WORK REQUEST>
Reprint every entry, character for character.

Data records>
━━━━━━━━━━━━━━━━━━━━
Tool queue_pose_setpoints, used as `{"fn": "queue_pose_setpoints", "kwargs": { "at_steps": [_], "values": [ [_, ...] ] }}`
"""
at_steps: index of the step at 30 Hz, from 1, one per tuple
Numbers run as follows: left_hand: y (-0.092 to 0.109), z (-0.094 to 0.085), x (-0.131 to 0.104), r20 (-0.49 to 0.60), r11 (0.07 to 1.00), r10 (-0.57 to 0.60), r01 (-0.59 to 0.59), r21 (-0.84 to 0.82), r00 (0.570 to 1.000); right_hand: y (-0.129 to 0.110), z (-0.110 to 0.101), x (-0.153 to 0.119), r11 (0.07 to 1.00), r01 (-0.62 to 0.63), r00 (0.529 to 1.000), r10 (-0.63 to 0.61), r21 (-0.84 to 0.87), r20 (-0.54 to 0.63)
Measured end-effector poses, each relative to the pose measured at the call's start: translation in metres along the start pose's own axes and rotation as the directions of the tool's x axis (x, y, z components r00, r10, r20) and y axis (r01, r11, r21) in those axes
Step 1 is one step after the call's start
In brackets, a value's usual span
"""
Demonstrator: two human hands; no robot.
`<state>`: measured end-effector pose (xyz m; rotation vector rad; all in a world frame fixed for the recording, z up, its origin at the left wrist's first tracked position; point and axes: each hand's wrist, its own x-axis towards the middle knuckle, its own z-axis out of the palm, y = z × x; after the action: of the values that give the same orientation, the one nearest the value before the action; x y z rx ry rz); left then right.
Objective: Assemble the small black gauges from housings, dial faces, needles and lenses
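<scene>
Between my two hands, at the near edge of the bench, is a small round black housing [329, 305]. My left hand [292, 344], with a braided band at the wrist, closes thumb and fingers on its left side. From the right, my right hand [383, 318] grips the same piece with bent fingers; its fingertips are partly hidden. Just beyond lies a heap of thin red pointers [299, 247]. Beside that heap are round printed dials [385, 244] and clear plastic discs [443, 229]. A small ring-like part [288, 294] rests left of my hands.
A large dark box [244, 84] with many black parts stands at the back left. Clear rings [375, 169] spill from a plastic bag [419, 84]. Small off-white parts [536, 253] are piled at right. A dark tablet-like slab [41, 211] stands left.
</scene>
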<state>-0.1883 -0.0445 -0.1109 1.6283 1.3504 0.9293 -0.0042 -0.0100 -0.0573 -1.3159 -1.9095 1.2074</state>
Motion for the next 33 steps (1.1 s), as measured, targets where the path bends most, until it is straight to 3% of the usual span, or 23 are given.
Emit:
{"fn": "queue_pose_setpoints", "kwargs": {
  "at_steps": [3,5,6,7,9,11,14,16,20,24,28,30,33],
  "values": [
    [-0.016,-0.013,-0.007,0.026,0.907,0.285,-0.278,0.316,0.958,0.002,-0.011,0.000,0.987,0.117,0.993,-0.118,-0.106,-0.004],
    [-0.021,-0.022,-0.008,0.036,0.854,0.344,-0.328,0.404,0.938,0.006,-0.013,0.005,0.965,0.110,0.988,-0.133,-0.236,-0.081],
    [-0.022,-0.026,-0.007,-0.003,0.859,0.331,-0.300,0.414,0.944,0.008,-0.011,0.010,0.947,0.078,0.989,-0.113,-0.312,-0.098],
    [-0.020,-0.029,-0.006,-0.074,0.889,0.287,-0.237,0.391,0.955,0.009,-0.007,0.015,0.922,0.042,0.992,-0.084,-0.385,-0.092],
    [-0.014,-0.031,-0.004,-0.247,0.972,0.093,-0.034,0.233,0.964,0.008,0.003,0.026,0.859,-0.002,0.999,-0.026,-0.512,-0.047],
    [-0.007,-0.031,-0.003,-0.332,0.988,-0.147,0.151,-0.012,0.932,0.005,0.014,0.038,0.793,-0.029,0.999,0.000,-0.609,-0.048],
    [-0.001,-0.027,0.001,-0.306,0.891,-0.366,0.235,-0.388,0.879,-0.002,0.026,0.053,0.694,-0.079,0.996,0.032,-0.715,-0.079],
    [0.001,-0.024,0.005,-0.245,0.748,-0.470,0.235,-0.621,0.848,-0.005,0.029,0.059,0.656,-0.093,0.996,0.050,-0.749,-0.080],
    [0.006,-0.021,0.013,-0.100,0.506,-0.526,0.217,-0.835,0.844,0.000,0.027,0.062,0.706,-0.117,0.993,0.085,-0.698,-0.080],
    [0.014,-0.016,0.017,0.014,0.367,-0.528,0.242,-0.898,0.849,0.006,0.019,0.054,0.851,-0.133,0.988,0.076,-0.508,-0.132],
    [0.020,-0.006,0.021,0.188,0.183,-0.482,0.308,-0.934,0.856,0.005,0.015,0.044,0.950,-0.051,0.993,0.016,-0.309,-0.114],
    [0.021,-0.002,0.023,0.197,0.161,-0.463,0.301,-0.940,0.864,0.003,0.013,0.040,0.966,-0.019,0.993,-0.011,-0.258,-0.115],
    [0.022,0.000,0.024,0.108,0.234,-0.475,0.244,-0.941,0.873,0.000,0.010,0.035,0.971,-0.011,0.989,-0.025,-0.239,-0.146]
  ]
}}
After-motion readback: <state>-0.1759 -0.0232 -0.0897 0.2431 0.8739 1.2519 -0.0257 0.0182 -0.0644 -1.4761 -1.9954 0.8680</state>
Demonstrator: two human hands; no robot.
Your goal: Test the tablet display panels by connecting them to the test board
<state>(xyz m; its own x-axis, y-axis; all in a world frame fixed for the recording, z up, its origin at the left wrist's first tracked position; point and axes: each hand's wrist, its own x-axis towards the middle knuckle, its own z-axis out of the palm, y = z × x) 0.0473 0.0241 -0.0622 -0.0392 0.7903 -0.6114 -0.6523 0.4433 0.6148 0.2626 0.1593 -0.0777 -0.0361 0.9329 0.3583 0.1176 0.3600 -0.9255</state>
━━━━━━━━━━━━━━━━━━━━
TASK ANSWER>
Tool queue_pose_setpoints, used as `{"fn": "queue_pose_setpoints", "kwargs": { "at_steps": [_], "values": [ [_, ...] ] }}`
"""
at_steps: index of the step at 30 Hz, from 1, one per tuple
Numbers run as follows: left_hand: y (-0.092 to 0.109), z (-0.094 to 0.085), x (-0.131 to 0.104), r20 (-0.49 to 0.60), r11 (0.07 to 1.00), r10 (-0.57 to 0.60), r01 (-0.59 to 0.59), r21 (-0.84 to 0.82), r00 (0.570 to 1.000); right_hand: y (-0.129 to 0.110), z (-0.110 to 0.101), x (-0.153 to 0.119), r11 (0.07 to 1.00), r01 (-0.62 to 0.63), r00 (0.529 to 1.000), r10 (-0.63 to 0.61), r21 (-0.84 to 0.87), r20 (-0.54 to 0.63)
Measured end-effector poses, each relative to the pose measured at the call's start: translation in metres along the start pose's own axes and rotation as the directions of the tool's x axis (x, y, z components r00, r10, r20) and y axis (r01, r11, r21) in those axes
Step 1 is one step after the call's start
In brackets, a value's usual span
"""
Demonstrator: two human hands; no robot.
`<state>`: measured end-effector pose (xyz m; rotation vector rad; all in a world frame fixed for the recording, z up, its origin at the left wrist's first tracked position; point and axes: each hand's wrist, its own x-axis towards the middle knuckle, its own z-axis out of the palm, y = z × x; after the action: of the values that give the same orientation, the one nearest the value before the action; x y z rx ry rz); left then right.
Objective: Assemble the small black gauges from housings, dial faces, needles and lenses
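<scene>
Between my two hands, at the near edge of the bench, is a small round black housing [329, 305]. My left hand [292, 344], with a braided band at the wrist, closes thumb and fingers on its left side. From the right, my right hand [383, 318] grips the same piece with bent fingers; its fingertips are partly hidden. Just beyond lies a heap of thin red pointers [299, 247]. Beside that heap are round printed dials [385, 244] and clear plastic discs [443, 229]. A small ring-like part [288, 294] rests left of my hands.
A large dark box [244, 84] with many black parts stands at the back left. Clear rings [375, 169] spill from a plastic bag [419, 84]. Small off-white parts [536, 253] are piled at right. A dark tablet-like slab [41, 211] stands left.
</scene>
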<state>-0.1883 -0.0445 -0.1109 1.6283 1.3504 0.9293 -0.0042 -0.0100 -0.0573 -1.3159 -1.9095 1.2074</state>
Motion for the next 33 steps (1.1 s), as measured, targets where the path bends most, until it is straight to 3% of the usual span, or 23 are given.
Emit:
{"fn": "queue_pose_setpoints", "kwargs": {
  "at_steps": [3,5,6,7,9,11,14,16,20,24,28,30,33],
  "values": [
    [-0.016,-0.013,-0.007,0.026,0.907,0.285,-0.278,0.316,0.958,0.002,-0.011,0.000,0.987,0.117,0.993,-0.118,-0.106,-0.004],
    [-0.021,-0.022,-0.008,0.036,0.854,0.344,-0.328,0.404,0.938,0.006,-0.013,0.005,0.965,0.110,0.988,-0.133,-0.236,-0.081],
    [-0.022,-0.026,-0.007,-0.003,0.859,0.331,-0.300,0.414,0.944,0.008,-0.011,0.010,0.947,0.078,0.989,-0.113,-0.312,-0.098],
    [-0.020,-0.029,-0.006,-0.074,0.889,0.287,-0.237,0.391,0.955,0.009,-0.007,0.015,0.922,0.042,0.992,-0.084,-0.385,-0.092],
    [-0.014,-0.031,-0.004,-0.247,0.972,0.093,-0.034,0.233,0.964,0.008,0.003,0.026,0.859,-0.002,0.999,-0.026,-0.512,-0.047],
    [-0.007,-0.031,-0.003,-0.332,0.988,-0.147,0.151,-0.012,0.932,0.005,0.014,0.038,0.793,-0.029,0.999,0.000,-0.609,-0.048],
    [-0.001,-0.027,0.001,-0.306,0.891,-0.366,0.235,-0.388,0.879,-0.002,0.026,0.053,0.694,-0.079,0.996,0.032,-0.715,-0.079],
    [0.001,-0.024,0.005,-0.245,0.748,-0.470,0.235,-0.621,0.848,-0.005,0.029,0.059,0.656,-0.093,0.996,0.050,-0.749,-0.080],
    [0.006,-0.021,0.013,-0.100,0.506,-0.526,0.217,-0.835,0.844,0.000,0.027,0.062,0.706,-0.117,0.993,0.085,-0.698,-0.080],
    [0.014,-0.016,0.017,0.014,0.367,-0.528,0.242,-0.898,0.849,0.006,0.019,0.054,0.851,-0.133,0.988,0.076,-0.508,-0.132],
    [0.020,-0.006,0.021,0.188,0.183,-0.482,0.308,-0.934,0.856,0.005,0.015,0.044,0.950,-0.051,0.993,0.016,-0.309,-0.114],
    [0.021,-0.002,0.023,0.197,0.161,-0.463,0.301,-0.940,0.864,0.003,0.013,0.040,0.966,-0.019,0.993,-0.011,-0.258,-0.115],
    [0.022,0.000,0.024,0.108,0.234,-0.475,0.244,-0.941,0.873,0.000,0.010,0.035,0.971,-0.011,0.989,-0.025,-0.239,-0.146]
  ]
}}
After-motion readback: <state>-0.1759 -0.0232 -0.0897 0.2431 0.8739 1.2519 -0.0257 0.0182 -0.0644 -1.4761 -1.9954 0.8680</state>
Demonstrator: two human hands; no robot.
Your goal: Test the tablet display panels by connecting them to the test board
<state>(xyz m; its own x-axis, y-axis; all in a world frame fixed for the recording, z up, its origin at the left wrist's first tracked position; point and axes: each hand's wrist, its own x-axis towards the middle knuckle, its own z-axis out of the palm, y = z × x) 0.0473 0.0241 -0.0622 -0.0392 0.7903 -0.6114 -0.6523 0.4433 0.6148 0.2626 0.1593 -0.0777 -0.0361 0.9329 0.3583 0.1176 0.3600 -0.9255</state>

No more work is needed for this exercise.